A consequência política mais imediata envolve Fetterman. Sua deserção da unidade democrata acirrou as tensões no caucus. O senador Bernie Sanders afirmou no plenário do Senado em 16 de abril que qualquer senador que não reconhecesse "isso como uma guerra não autorizada escolheu abdicar de sua responsabilidade constitucional." O gabinete de Fetterman não respondeu a um pedido de comentário até o fechamento da edição.

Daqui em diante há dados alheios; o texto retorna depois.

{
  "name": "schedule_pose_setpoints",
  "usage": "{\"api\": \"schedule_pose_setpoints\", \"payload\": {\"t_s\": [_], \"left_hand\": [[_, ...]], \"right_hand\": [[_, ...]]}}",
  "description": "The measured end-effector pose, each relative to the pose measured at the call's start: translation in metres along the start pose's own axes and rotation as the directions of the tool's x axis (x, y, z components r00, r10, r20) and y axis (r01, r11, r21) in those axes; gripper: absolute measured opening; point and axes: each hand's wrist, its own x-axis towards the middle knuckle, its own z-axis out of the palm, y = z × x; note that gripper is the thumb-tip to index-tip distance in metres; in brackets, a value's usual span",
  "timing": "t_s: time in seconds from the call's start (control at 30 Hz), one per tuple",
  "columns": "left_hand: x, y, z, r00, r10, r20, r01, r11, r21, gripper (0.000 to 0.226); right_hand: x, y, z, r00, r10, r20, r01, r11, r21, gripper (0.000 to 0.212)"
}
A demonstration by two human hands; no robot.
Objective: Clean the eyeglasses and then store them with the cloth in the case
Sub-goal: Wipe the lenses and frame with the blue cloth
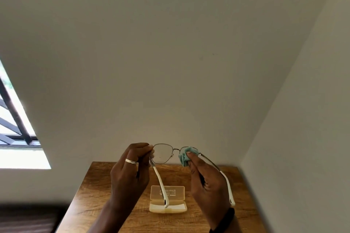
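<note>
I hold thin metal-framed eyeglasses (162, 153) with white temple tips up in front of the wall, arms unfolded toward me. My left hand (130, 168), wearing a ring, pinches the frame at its left hinge. My right hand (206, 178) pinches a bunched teal cloth (186, 156) around the right lens, which the cloth hides. Below the glasses, a pale yellow translucent case (167, 198) lies open on the wooden table (94, 195).
The small wooden table stands in a corner between two white walls. A window with dark bars (13, 119) is on the left wall. A dark shape (28, 217) sits low to the left of the table.
</note>
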Motion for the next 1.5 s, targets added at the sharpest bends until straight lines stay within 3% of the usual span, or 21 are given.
{"api": "schedule_pose_setpoints", "payload": {"t_s": [0.1, 0.23, 0.4, 0.6, 0.73, 1.03, 1.37, 1.5], "left_hand": [[-0.005, -0.001, 0.001, 1.0, -0.01, 0.013, 0.01, 1.0, 0.009, 0.009], [-0.008, 0.001, 0.004, 0.999, -0.033, 0.017, 0.033, 0.999, -0.003, 0.01], [-0.002, 0.007, 0.004, 0.998, -0.063, -0.003, 0.063, 0.998, -0.007, 0.012], [0.002, 0.007, 0.001, 0.999, -0.051, -0.014, 0.051, 0.998, 0.031, 0.009], [0.004, 0.011, -0.002, 0.999, -0.035, -0.033, 0.036, 0.999, 0.031, 0.016], [0.004, 0.01, 0.002, 0.995, -0.097, -0.027, 0.096, 0.995, -0.013, 0.009], [0.005, 0.013, -0.003, 0.996, -0.074, -0.057, 0.073, 0.997, -0.027, 0.011], [0.004, 0.011, -0.006, 0.995, -0.075, -0.073, 0.075, 0.997, -0.013, 0.01]], "right_hand": [[-0.002, 0.001, -0.002, 1.0, 0.004, -0.014, -0.004, 1.0, -0.031, 0.035], [0.01, -0.012, -0.004, 0.99, 0.027, -0.138, -0.037, 0.997, -0.068, 0.029], [0.027, -0.027, 0.004, 0.975, 0.108, -0.193, -0.091, 0.991, 0.095, 0.031], [0.019, -0.03, 0.005, 0.983, 0.126, -0.136, -0.097, 0.976, 0.197, 0.033], [0.01, -0.022, -0.003, 0.989, 0.121, -0.081, -0.111, 0.987, 0.118, 0.033], [0.04, -0.026, -0.003, 0.971, 0.101, -0.217, -0.089, 0.994, 0.065, 0.03], [0.03, -0.04, -0.002, 0.992, 0.106, -0.069, -0.086, 0.966, 0.246, 0.03], [0.015, -0.024, -0.007, 0.995, 0.095, -0.021, -0.092, 0.989, 0.115, 0.029]]}}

Espera-se que a Câmara vote uma resolução paralela na próxima semana. O presidente da Casa, Mike Johnson, indicou que usará instrumentos procedimentais para impedi-la de chegar ao plenário — uma manobra que evita o confronto constitucional sem resolver a questão jurídica subjacente. O prazo de 28 de abril chegará de qualquer forma.
Se o cessar-fogo com o Irã que atualmente toma forma em Islamabad produzir um acordo antes dessa data, todo o argumento sobre poderes de guerra torna-se politicamente irrelevante — embora as questões de precedente jurídico permaneçam vivas para conflitos futuros. Esse timing pode ser o motivo pelo qual Trump anunciou o cessar-fogo no Líbano em 16 de abril e declarou que a guerra com o Irã estava "muito perto do fim" pouco antes da votação no Senado.